Instructions for the task>
Please repeat each line below exactly, with no images in the copy.

** Source material follows **

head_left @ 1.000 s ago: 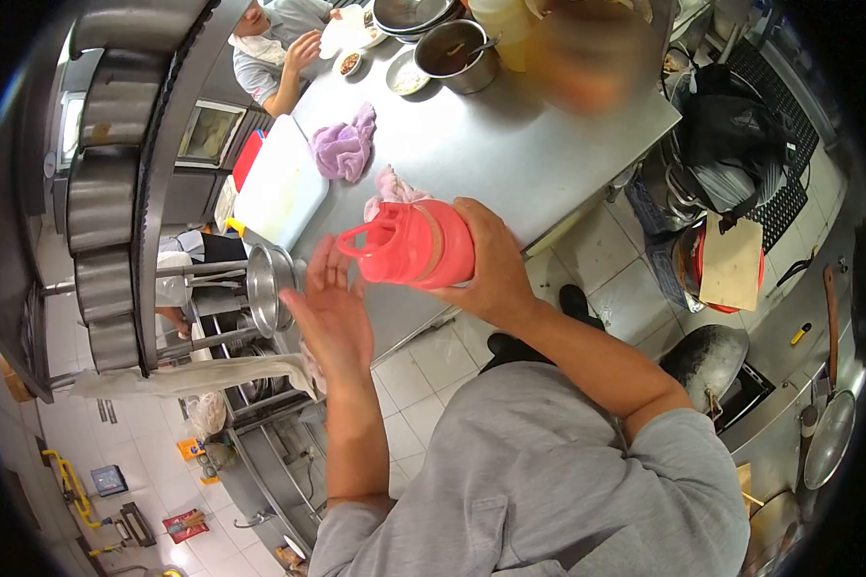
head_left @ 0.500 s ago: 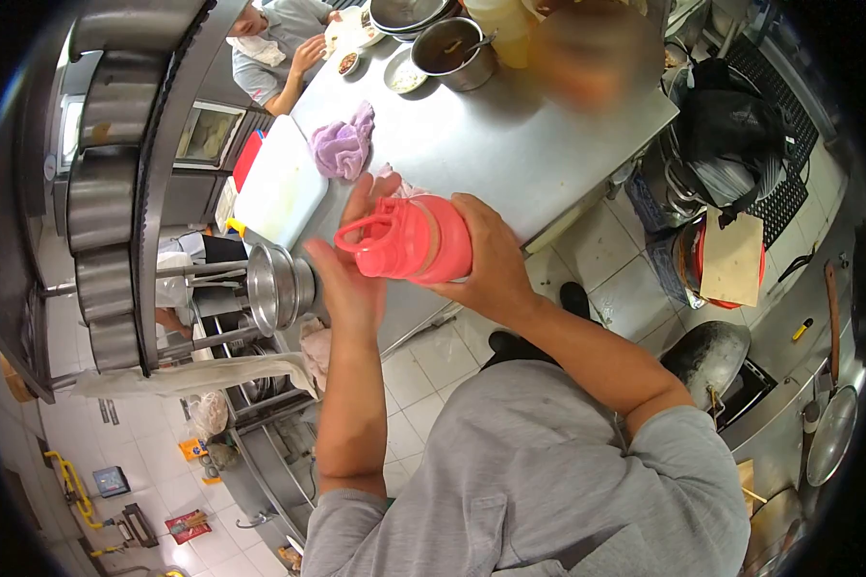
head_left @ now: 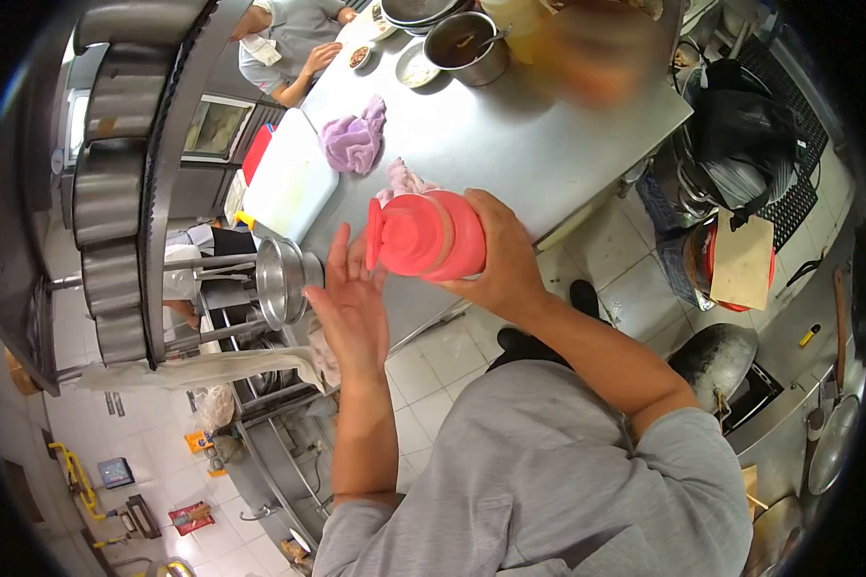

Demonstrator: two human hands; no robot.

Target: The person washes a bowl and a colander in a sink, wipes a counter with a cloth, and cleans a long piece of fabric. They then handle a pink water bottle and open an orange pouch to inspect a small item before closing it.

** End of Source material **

Output below>
head_left @ 1.000 s ago: 
head_left @ 0.500 s ago: 
head_left @ now: 

Demonstrator: two human hands; no robot.

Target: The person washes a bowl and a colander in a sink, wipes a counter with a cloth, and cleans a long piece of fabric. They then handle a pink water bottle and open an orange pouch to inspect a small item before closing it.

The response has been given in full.